JALALABAD, Afghanistan — Mohammed Tariq was looking after his uncle's music shop one recent afternoon when two bearded men with turbans pulled up on a motorcycle to deliver an ominous warning.
"Where is your uncle?" one of the armed men demanded of the 14-year-old boy. "Tell him to shut down this shop. If he doesn't, we will blow it up."
Within days, Farouq Pacha had cleared most of his shelves of the music cassettes he'd sold on the street for years.
"I was heartbroken when I heard this — and now I work secretly," Pacha said.
Pacha's shop was one in a string of music stores to become a new target for militants many suspect are Taliban enforcers looking for new ways to re-impose their conservative views — even in once-stable havens such as Jalalabad.
In recent months, as the U.S. military and Afghan government have turned most of their attention on Taliban sanctuaries in southern Afghanistan, Islamist forces have made major advances in other parts of the country.
In northern Afghanistan, Taliban ordered the stoning of a couple who defied local conventions, had an affair and tried to elope.
In some parts of Logar province, south of Kabul, Taliban insurgents have warned residents not to watch television.
And in Jalalabad, roving enforcers have started targeting music stores in Afghanistan's largest eastern city.
During the five years of Taliban rule in Afghanistan, music was banned. If religious police spotted a music cassette in a driver's car, they would pull him out onto the street, beat him and destroy the tapes. There were public burnings of music tapes.
Since the U.S. pushed the Taliban from power following the Sept. 11, 2001, attacks, music has once again become a staple of life. Afghanistan has its own version of "American Idol," and the leading TV stations routinely play risque music videos.
"The Taliban want to show their power and they think that they can be victorious over the army of 46 countries here in Afghanistan," said Vahid Mojdeh, an Afghan political analyst who served as a diplomat during the five years of their government. "Some people were thinking that due to the changes, the Taliban had changed too and become more moderate.

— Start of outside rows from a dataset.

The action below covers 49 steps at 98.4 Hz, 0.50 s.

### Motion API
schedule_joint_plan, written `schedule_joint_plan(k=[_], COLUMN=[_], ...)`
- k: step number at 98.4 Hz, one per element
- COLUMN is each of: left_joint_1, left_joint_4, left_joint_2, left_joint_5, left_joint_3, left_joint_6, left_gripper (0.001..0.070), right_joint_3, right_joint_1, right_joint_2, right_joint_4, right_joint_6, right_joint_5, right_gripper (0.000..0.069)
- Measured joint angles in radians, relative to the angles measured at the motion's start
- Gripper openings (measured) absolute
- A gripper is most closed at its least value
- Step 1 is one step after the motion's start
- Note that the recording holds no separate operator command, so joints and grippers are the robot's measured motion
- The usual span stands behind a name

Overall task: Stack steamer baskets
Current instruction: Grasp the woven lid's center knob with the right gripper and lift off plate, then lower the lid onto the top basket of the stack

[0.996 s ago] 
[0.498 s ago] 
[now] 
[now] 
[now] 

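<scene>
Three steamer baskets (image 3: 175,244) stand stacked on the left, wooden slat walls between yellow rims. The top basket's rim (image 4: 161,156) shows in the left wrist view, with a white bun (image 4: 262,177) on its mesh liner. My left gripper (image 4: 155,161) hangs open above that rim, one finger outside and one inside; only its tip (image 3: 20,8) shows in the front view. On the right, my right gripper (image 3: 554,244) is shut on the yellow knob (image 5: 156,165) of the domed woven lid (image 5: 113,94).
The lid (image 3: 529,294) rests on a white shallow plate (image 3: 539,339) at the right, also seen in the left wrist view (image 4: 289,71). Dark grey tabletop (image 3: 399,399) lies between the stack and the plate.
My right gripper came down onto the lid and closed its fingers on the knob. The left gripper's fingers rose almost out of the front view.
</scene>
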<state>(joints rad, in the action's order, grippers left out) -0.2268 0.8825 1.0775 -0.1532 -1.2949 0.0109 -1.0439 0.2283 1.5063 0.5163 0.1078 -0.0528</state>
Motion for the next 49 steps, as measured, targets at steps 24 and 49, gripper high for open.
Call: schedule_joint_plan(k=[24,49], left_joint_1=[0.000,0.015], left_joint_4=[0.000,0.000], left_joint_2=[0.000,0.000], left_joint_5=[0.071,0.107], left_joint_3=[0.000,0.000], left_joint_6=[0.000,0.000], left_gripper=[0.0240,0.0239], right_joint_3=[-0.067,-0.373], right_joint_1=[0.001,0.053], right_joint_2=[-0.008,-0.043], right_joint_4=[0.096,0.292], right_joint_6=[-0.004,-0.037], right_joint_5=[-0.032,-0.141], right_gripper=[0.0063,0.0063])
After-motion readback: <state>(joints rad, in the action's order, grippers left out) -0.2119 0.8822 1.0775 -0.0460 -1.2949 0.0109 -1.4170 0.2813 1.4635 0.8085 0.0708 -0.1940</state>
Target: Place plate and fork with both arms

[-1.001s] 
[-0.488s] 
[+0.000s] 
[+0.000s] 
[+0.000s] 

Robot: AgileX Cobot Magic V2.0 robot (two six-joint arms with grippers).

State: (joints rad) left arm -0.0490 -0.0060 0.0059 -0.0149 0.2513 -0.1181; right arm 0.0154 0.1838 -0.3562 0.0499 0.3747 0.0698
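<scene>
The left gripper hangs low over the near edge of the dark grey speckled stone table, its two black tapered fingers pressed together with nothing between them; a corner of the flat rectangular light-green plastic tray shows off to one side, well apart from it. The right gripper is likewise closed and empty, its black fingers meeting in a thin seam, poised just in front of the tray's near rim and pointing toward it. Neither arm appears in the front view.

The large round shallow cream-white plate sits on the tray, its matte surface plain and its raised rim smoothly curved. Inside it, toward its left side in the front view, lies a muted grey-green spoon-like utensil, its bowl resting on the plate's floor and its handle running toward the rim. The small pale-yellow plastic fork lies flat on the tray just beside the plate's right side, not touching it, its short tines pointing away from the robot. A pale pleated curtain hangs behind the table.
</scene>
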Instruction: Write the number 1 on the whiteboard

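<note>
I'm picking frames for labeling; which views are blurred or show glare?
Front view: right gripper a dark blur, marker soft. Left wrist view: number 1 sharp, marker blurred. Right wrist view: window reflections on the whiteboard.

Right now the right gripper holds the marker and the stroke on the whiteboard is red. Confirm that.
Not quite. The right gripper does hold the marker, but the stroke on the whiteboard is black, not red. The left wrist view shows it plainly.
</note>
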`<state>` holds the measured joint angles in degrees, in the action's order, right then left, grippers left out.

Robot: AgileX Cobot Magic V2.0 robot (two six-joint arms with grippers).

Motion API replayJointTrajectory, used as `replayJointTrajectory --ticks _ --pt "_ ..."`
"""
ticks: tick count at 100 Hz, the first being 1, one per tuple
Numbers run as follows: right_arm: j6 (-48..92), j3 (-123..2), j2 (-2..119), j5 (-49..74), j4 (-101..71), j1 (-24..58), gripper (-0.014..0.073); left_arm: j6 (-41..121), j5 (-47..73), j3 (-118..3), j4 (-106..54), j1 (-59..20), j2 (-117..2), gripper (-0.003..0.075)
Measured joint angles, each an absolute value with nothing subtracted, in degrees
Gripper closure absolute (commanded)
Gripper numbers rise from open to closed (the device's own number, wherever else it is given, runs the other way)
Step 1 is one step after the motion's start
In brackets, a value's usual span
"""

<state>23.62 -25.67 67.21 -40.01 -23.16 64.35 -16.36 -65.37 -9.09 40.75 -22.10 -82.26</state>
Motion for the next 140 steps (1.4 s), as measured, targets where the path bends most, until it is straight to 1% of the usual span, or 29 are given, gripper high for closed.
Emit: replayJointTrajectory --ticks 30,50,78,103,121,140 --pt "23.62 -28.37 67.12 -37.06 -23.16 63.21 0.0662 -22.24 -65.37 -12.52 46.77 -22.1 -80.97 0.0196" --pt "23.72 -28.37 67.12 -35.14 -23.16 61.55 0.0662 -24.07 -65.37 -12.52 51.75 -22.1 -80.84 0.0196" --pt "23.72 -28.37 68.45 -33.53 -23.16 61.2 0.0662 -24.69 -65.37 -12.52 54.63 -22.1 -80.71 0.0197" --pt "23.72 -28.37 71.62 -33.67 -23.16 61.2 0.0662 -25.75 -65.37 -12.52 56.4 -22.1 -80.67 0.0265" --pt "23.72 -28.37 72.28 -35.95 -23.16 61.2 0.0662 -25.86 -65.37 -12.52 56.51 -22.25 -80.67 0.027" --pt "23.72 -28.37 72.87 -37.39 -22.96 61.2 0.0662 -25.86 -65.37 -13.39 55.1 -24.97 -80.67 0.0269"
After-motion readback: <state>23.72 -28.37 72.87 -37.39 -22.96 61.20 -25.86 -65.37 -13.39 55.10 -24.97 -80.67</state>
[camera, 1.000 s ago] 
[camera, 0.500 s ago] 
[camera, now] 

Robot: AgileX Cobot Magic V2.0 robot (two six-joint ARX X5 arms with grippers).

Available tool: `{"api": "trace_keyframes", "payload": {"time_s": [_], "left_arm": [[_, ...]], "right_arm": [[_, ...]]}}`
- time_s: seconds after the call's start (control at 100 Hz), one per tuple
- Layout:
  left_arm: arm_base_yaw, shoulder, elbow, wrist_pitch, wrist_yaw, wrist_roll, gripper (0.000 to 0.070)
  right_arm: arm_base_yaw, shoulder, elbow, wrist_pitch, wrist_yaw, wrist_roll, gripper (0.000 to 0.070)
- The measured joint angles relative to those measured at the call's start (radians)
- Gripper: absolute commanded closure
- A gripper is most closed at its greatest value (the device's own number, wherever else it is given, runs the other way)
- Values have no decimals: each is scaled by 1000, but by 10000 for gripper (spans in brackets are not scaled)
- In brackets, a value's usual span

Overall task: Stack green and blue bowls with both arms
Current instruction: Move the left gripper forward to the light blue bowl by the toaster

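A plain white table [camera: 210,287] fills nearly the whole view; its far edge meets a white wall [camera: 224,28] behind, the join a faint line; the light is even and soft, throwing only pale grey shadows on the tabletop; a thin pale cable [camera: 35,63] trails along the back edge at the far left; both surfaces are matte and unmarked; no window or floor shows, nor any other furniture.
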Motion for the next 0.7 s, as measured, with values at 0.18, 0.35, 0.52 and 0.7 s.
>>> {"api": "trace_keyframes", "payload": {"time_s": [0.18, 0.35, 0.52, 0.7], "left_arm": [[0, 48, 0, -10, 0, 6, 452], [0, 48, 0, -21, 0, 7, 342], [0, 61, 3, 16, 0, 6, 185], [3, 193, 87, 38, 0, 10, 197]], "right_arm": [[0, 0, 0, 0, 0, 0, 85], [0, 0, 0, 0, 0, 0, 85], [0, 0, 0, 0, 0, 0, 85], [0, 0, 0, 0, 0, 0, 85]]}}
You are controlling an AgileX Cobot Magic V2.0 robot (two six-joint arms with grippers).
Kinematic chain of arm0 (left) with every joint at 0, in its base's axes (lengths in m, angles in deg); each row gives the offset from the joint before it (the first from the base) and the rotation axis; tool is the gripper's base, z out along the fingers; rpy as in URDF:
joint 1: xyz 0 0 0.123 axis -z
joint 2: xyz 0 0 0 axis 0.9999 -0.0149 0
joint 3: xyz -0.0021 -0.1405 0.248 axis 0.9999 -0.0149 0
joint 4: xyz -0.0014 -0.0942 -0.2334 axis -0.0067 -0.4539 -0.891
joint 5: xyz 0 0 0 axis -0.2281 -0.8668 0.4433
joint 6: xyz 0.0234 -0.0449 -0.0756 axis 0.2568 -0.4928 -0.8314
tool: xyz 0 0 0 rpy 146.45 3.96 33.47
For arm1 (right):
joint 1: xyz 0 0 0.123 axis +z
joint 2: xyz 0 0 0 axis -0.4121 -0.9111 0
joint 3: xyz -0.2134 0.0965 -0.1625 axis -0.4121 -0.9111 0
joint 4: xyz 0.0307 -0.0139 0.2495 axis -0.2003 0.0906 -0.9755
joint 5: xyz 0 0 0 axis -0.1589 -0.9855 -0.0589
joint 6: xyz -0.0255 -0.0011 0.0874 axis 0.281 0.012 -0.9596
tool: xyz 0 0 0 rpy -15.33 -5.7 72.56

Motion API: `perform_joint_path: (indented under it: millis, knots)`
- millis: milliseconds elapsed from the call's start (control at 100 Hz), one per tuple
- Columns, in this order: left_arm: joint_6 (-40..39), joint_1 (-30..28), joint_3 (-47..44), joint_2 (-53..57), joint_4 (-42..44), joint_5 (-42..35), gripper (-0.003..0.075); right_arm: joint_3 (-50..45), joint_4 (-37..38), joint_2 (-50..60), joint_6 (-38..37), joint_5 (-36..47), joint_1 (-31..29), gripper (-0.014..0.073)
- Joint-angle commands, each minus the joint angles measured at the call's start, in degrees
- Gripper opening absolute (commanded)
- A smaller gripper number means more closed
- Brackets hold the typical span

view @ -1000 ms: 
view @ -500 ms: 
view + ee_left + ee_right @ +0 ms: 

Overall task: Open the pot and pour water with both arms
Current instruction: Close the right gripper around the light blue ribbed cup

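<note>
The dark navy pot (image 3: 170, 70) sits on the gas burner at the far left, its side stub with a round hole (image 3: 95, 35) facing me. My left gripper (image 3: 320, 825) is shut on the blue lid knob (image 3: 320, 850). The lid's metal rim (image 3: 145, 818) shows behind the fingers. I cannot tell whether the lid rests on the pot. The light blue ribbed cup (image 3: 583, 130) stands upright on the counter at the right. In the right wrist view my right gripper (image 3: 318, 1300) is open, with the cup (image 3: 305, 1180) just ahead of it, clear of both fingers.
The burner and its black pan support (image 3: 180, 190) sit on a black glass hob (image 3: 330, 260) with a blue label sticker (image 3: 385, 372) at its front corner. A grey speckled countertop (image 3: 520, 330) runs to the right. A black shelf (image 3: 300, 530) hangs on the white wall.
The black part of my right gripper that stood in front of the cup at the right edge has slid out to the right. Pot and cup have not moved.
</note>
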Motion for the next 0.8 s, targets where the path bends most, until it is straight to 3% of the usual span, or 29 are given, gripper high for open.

But we see that they have become more extreme."
A few weeks, ago Jalalabad business owner Zainuddin was on a trip in Pakistan when he got a late-night call: His music store had just been bombed. Unlike Pacha, Zainuddin, who like most Afghan uses one name, said he received no warning of the attack on his store, which he opened soon after the Taliban were ousted.
With little confidence that the Afghan government would step in to protect him, Zainuddin transformed his music store into a cell phone shop.
"Before when there was an incident, even the governor would visit the site of the incident, but now it's not happening, and it looks like the government has gotten weaker," said the 45-year-old father of eight. "The government says that we shop owners have to take care of ourselves, but we are disappointed: What are these security services for?"
Security officials in Jalalabad said they're aware of the problem and looking for ways to keep the intimidation in check.
Gen. Ghafoor Khan, the police chief in Nangarhar province's Surkhroad District, said police have arrested suspects in recent bombings. However, in a nod toward Afghanistan's conservative culture, Khan also said the government had set up a special provincial commission to restrict the sale of "immoral" cassettes.
Ahamad Saeedi, who's served as an Afghan diplomat in Pakistan and is a candidate in next month's parliamentary elections, blames Pakistan-based militants for the threats.
"We are due to hold parliamentary elections, and in such a sensitive situation Pakistan is trying to damage our sovereignty," he said. "These are all Pakistan provocations and interference not to hold elections in eastern provinces of the country."
Despite the threats, ordinary people continue listening to music. Some people think that it's part of Afghan culture.
"Music is not allowed in our religion but something acceptable in our culture" said Abdul Majeed, a sunglass seller in Jalalabad. Azizullah, a money exchanger from Jalalabad city, says music is "like food for the soul," and that time "does not pass without music." He said those who are threatening the music shops are either Taliban or Hezb-I- Islami, another opposition group led by former prime minister Gulbuddin Hekmatyar, whose fighters are mostly active in the eastern part of Afghanistan.
Other people think the music shops are spreading immorality. "Afghanistan is an Islamic country, and does not accept the foreign culture," said Mohammad Ayoub, 70, who works as a porter with his one wheeled cart. "These shops have destroyed the lives of the youth and persuade them toward immoral crimes," he said, adding that he thinks the shops also distribute pornographic movies.
President Hamid Karzai is under pressure from the Ulema Council of Afghanistan, the religious body composed of the clerics and preachers from across the country.
They see the implementation of Sharia (Islamic law) as a way to stop the growing insurgency in the country. They seek bans on some programs run on some private TV channels, and during an intense parliamentary debate this year, many members called the non-Afghan serials aired on these channels un-Islamic.
Early in August, more than 300 members of the council called on Karzai to revive Islamic punishments such stoning, amputation and execution for various crimes. Islamic clerics have deep influence in the traditionally conservative Afghan society and has played a substantial role in backing — and ousting — of past regimes.